| Exercise |
The result should be the full listing copied exactly, with no pictures in it.
----
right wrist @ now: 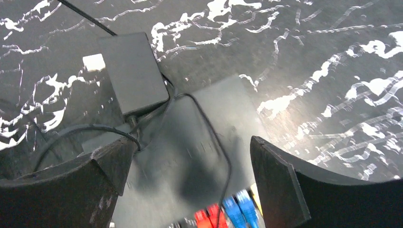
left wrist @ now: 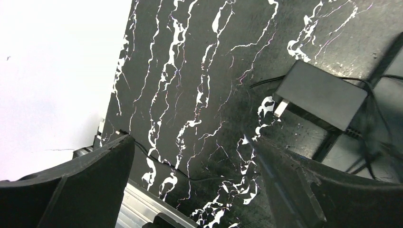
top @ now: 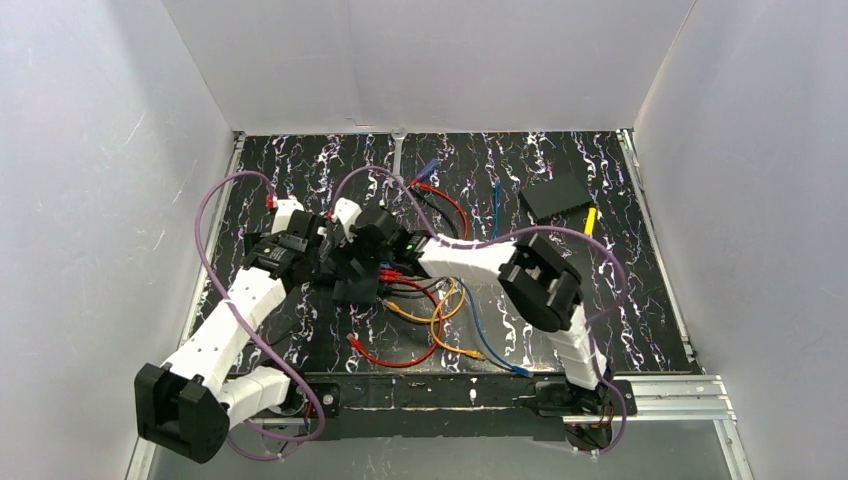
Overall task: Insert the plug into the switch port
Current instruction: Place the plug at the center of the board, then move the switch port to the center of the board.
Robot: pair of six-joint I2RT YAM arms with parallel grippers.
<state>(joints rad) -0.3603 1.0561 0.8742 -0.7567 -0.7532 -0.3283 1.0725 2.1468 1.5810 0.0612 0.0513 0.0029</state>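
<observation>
Hanging over the switch (right wrist: 223, 104), the R gripper (right wrist: 192, 147) had its 2 fingers spread wide, w/ nothing held between them; only the box's flat top showed in the gap. I couldn't tell whether the pads touched it. The switch lay flat on the table (left wrist: 199, 47), left of centre in the top view, w/ both wrists crowded over it. At its near edge in the R wrist view sat red plugs (right wrist: 209, 217) and blue plugs (right wrist: 240, 209) side by side, blurred, so how deep they sat wasn't clear. A thin black cord (right wrist: 216, 142) looped across the switch's top and ran to a small block (right wrist: 133, 71), which rested partly on the switch's far corner, a white prong (right wrist: 93, 62) at its other end. The L gripper (left wrist: 192, 142) was also wide open and gripped nothing, w/ bare table between its fingers and the block off to 1 side. Red, orange and blue cables (top: 440, 320) fanned from the switch toward the near edge. A plain slab (top: 555, 192) lay well apart at the far R.
</observation>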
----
| Response to this task |
right wrist @ now: 
left wrist @ now: 
top @ now: 
Overall task: Insert the plug into the switch port
Current instruction: Place the plug at the center of the board, then move the switch port to the center of the board.
Robot: pair of six-joint I2RT YAM arms with parallel grippers.
<state>(joints rad) -0.3603 1.0561 0.8742 -0.7567 -0.7532 -0.3283 1.0725 2.1468 1.5810 0.0612 0.0513 0.0029</state>
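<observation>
Hanging over the switch (right wrist: 223, 104), the R gripper (right wrist: 192, 147) had its 2 fingers spread wide, w/ nothing held between them; only the box's flat top showed in the gap. I couldn't tell whether the pads touched it. The switch lay flat on the table (left wrist: 199, 47), left of centre in the top view, w/ both wrists crowded over it. At its near edge in the R wrist view sat red plugs (right wrist: 209, 217) and blue plugs (right wrist: 240, 209) side by side, blurred, so how deep they sat wasn't clear. A thin black cord (right wrist: 216, 142) looped across the switch's top and ran to a small block (right wrist: 133, 71), which rested partly on the switch's far corner, a white prong (right wrist: 93, 62) at its other end. The L gripper (left wrist: 192, 142) was also wide open and gripped nothing, w/ bare table between its fingers and the block off to 1 side. Red, orange and blue cables (top: 440, 320) fanned from the switch toward the near edge. A plain slab (top: 555, 192) lay well apart at the far R.
</observation>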

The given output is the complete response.